PEGylation of chitosan via nitroxide chemistry in aqueous media
May 10-15, 2015
Chitosan (CTS) is one of the most important biopolymers on earth, and is derived from the second most abundant natural polymer, chitin. CTS, valued for its biocompatibility, biodegradability, and biological tolerance, finds applications in the biomedical and pharmacy fields including for example with drug delivery systems.1-5 However its properties and applications in such fields can be improved if functional groups or polymer chains are covalently attached to modify its properties. PEGylation of CTS has been used to enhance CTS solubility, biocompatibility and absorption since it has low toxicity and is biocompatible.6-7 In this research, PEGlytation of CTS with well-defined poly(poly(ethylene glycol) methyl ether methacrylate), polyPEGMA, via nitroxide chemistry and a “grafting to” approach is reported for the first time. To achieve PEGylation of CTS, CTS was first functionalized with glycidyl methacrylate (GMA) yielding CTS-g-GMA. Nitroxide-terminated polyPEGMA was polymerized via nitroxide-mediated polymerization (NMP) in water at 90 ºC using 2,2'-azobis[2-(2-imidazolin-2-yl)propane]dihydrochloride (VA-044) as initiator and N-tert-butyl-N-(1-diethylphosphono-2,2-dimethylpropyl) nitroxide (SG1) as nitroxide. PolyPEGMA chains were then grafted to CTS-g-GMA in aqueous media, yielding CTS-g-GMA-PolyPEGMA. The synthesis of CTS-g-GMA-PolyPEGMA was confirmed by 1H NMR, TGA and FT-IR. A further unique feature of our research is that both the graft polymer synthesis and “grafting to” step were performed in aqueous media, thereby avoiding the use of toxic solvents.

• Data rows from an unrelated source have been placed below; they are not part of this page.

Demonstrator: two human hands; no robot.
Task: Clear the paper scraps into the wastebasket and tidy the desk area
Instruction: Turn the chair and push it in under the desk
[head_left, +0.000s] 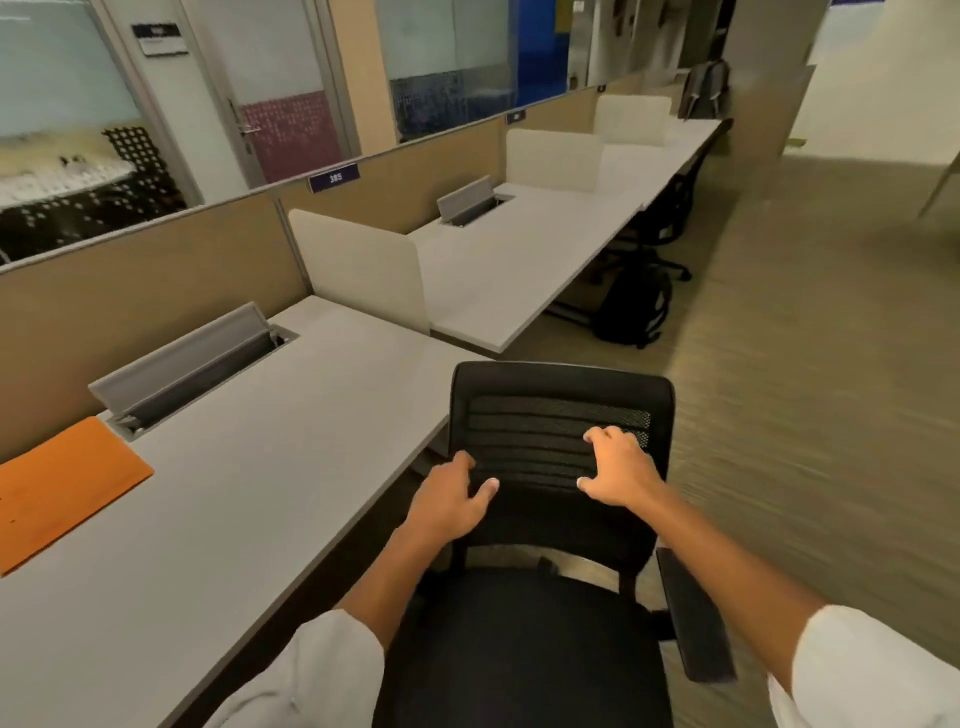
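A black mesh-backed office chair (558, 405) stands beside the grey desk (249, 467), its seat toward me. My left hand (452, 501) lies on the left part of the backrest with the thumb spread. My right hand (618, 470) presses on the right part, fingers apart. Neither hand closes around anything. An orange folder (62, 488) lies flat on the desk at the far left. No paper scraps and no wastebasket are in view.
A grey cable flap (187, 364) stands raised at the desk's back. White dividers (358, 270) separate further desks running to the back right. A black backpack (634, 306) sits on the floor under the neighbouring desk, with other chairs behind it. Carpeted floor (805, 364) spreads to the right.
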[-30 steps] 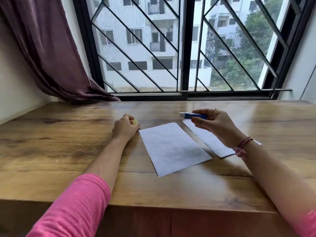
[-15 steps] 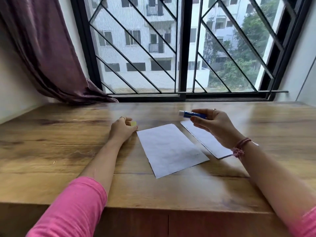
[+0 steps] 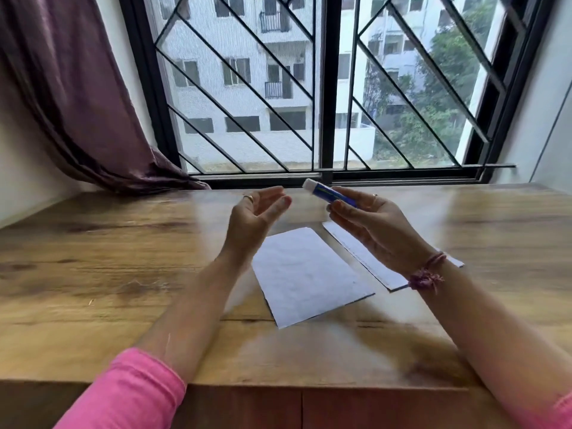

1. M. N. V. Ravi Kumar, Reactive and Functional Polymers, 2000, 46, 1-27. 2. M. Rinaudo, Progress in Polymer Science, 2006, 31, 603-632. 3. M. Rinaudo, Polymer International, 2008, 57, 397-430. 4. H. Sashiwa and S.-i. Aiba, Progress in Polymer Science, 2004, 29, 887-908. 5. H. Yi, L.-Q. Wu, W. E. Bentley, R. Ghodssi, G. W. Rubloff, J. N. Culver and G. F. Payne, Biomacromolecules, 2005, 6, 2881-2894. 6. H. Hussain, K. Y. Mya, C. He, Langmuir : the ACS journal of surfaces and colloids 2008, 24, 13279–13286. 7. F. M. Veronese, G. Pasut, Drug Discovery Today 2005, 10, 1451–1458.